» **Try it**
Locate each line with the string "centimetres" in the listing below and copy it.

---------- Records shown

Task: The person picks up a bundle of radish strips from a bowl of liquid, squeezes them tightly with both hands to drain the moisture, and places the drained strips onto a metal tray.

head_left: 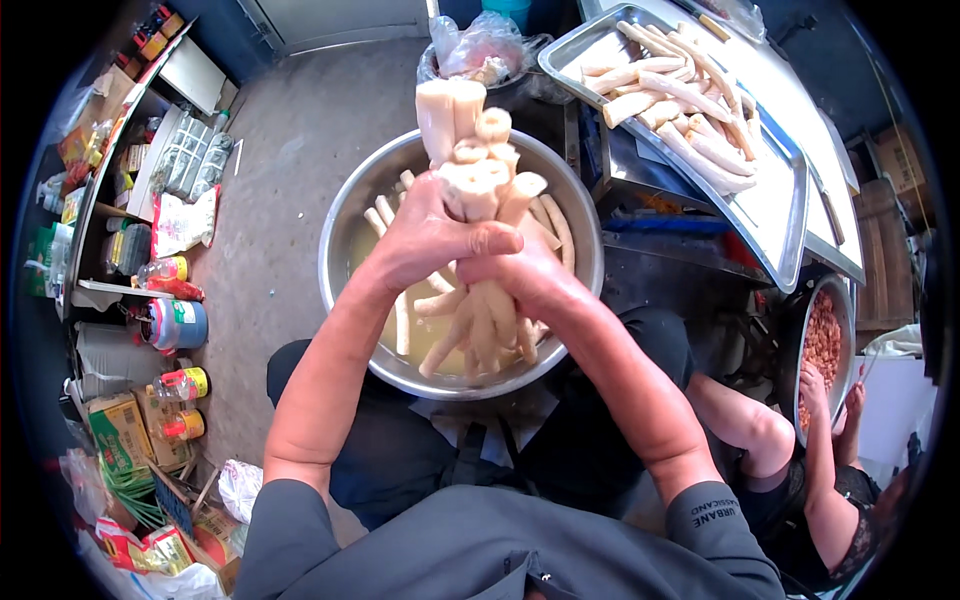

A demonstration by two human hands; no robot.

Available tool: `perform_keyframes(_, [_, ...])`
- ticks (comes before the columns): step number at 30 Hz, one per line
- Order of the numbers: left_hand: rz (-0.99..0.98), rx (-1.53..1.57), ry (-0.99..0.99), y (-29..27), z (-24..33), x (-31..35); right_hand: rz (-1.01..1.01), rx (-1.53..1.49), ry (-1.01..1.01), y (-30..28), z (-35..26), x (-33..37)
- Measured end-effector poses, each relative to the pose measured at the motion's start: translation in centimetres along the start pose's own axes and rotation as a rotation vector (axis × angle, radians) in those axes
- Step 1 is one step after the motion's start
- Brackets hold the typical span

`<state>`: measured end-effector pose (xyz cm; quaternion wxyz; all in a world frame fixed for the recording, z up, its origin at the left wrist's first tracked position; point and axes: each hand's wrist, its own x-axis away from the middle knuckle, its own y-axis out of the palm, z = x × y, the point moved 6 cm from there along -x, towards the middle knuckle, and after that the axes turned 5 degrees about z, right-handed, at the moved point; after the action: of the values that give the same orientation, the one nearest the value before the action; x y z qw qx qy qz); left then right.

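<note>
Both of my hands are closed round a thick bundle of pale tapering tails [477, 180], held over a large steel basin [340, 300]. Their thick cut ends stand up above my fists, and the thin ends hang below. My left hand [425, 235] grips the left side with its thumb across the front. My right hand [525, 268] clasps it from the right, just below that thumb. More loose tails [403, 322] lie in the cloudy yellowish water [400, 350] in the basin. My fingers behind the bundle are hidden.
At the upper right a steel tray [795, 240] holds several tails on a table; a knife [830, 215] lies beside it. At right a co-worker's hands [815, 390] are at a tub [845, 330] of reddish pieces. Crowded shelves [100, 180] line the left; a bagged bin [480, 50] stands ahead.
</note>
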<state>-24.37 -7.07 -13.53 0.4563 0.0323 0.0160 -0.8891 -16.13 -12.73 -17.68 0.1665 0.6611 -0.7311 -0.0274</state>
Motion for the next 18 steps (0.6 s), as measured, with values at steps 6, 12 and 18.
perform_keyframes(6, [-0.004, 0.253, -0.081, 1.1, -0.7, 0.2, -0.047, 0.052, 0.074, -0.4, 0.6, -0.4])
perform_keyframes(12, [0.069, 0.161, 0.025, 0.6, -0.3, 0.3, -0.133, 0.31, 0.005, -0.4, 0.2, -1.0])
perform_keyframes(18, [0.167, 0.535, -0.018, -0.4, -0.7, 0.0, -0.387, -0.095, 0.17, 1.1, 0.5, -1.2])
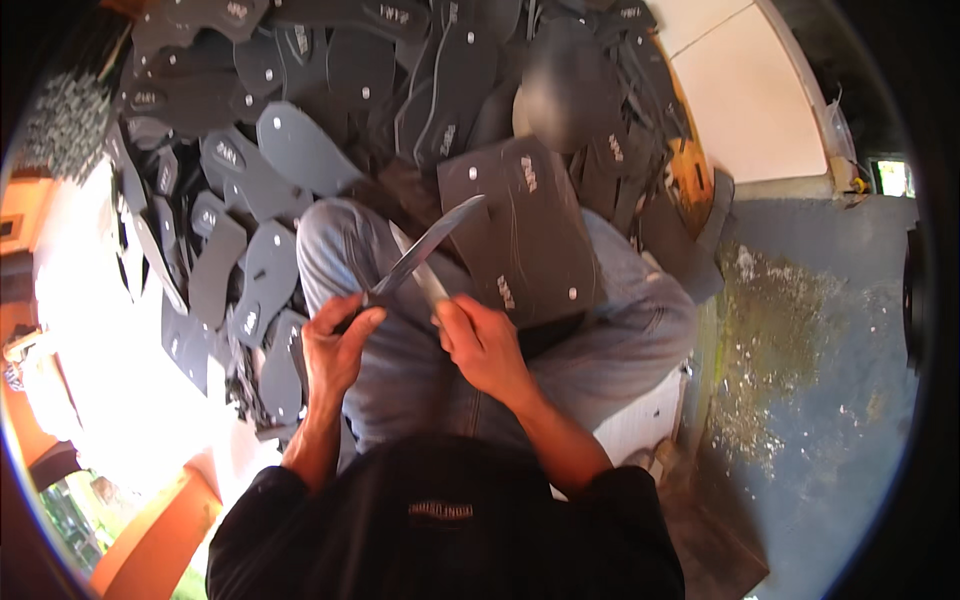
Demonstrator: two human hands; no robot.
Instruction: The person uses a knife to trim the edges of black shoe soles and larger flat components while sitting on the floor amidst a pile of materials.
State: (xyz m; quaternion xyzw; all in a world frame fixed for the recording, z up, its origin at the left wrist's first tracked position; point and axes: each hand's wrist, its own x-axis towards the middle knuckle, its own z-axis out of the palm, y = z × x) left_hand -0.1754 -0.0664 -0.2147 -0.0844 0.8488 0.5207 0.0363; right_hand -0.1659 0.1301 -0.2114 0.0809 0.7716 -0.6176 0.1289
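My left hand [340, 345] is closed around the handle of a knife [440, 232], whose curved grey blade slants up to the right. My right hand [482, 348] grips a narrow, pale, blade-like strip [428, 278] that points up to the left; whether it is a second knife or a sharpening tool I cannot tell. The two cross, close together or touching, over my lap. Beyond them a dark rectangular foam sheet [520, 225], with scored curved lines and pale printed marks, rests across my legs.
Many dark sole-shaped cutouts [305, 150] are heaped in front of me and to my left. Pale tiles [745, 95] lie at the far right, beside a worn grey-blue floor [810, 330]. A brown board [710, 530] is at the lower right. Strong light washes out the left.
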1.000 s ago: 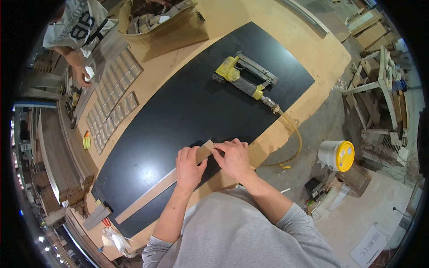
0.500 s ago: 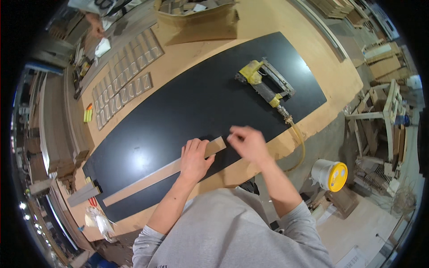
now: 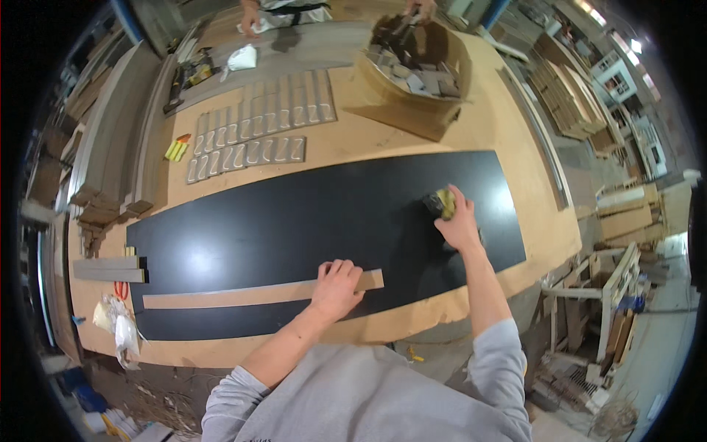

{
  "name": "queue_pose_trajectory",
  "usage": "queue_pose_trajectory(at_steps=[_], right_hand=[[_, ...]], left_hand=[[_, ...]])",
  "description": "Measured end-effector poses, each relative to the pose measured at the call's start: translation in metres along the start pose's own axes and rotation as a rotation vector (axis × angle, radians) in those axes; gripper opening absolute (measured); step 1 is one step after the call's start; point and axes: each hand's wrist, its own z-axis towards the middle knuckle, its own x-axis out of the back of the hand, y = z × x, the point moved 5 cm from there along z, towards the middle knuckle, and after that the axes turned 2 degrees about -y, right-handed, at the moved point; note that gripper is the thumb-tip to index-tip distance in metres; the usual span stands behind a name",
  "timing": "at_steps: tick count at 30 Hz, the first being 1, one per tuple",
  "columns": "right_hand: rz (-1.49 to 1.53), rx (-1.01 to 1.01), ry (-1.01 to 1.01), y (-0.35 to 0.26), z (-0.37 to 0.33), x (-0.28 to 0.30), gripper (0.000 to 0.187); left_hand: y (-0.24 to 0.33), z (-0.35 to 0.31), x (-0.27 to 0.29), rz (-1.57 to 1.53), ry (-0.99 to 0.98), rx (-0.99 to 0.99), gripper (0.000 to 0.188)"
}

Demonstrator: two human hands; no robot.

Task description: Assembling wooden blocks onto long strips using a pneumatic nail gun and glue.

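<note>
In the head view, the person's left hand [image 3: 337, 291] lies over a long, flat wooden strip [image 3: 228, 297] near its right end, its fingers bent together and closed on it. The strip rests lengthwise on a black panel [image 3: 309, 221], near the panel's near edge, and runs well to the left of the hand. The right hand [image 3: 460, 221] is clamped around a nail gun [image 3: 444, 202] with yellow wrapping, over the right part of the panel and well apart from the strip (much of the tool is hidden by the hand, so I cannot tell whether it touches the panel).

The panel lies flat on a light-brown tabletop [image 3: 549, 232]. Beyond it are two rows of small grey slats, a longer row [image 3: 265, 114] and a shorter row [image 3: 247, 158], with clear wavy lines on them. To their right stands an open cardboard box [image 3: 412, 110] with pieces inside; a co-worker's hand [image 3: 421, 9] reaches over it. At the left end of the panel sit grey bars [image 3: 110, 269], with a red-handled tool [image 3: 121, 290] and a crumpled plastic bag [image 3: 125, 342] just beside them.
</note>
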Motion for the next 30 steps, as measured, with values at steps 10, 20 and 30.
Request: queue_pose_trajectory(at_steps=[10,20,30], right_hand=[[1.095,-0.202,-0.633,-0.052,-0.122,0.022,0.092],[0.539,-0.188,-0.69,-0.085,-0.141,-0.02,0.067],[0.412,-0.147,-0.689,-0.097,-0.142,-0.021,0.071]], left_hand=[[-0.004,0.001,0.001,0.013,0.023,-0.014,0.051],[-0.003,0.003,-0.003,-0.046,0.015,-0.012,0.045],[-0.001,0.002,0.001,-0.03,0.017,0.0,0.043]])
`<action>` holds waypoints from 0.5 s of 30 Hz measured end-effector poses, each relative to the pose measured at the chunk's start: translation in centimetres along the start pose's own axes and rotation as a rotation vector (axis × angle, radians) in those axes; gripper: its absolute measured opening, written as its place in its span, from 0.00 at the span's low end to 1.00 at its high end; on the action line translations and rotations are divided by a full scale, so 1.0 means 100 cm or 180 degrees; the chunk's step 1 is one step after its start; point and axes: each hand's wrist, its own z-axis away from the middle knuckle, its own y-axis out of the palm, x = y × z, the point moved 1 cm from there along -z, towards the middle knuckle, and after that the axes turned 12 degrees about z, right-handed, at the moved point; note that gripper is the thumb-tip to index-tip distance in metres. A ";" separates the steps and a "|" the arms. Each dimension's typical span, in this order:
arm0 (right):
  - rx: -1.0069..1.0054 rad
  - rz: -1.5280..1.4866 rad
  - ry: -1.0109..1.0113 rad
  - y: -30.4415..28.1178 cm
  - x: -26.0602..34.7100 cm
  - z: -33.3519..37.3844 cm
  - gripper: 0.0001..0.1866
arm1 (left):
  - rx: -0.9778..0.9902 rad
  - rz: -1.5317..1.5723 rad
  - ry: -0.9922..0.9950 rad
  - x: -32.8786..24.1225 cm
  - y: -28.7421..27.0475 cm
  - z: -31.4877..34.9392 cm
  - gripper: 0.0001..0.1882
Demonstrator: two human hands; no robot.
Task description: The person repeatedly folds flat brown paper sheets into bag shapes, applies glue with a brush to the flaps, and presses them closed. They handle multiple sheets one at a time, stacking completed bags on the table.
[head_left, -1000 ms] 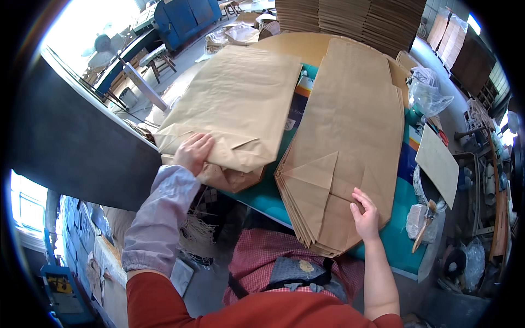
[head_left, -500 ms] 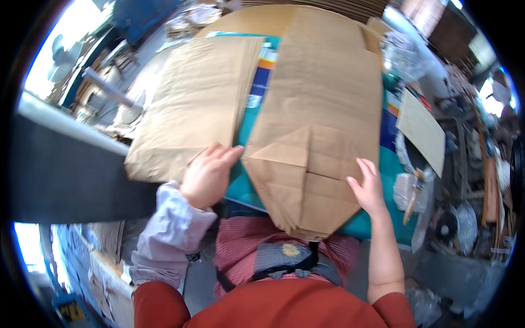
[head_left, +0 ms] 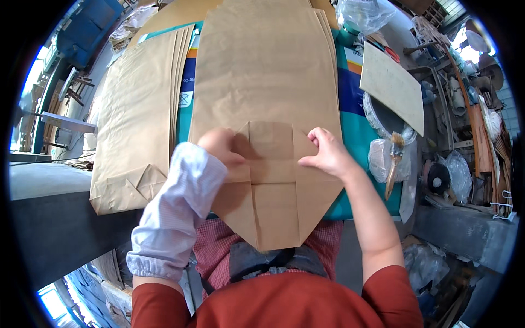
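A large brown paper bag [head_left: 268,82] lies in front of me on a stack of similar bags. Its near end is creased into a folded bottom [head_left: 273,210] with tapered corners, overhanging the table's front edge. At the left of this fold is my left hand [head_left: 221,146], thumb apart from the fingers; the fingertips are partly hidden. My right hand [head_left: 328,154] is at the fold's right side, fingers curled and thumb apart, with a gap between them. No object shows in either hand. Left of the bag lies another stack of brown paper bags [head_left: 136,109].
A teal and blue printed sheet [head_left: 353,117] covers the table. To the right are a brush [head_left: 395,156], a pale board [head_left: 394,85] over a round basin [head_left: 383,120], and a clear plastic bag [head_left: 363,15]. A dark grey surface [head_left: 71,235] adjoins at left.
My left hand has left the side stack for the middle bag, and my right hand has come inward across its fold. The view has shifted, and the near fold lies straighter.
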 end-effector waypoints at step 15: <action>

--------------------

» **Response to the task**
- Measured end-effector poses, each relative to the pose measured at the motion's start: translation in centimetres along the start pose's own axes and rotation as a rotation vector (axis × angle, radians) in those axes
`<action>` holds waypoints from 0.5 s of 30 Hz measured end-effector poses, each relative to the pose measured at the chunk's start: translation in centimetres along the start pose's own axes and rotation as a rotation vector (axis × angle, radians) in those axes; gripper: its absolute measured opening, written as its place in its span, from 0.00 at the span's low end to 1.00 at its high end; on the action line translations and rotations are divided by a full scale, so 1.0 means 100 cm or 180 degrees; the chunk's step 1 is one step after its start; point and axes: each hand's wrist, its own z-axis away from the middle knuckle, its own y-axis out of the palm, x = y × z, the point moved 1 cm from there along -z, towards the middle knuckle, and after that the axes turned 12 degrees about z, right-handed, at the moved point; note that gripper is the thumb-tip to index-tip distance in metres. A ";" separates the steps and a "|" the arms. Each dimension's typical span, in this order:

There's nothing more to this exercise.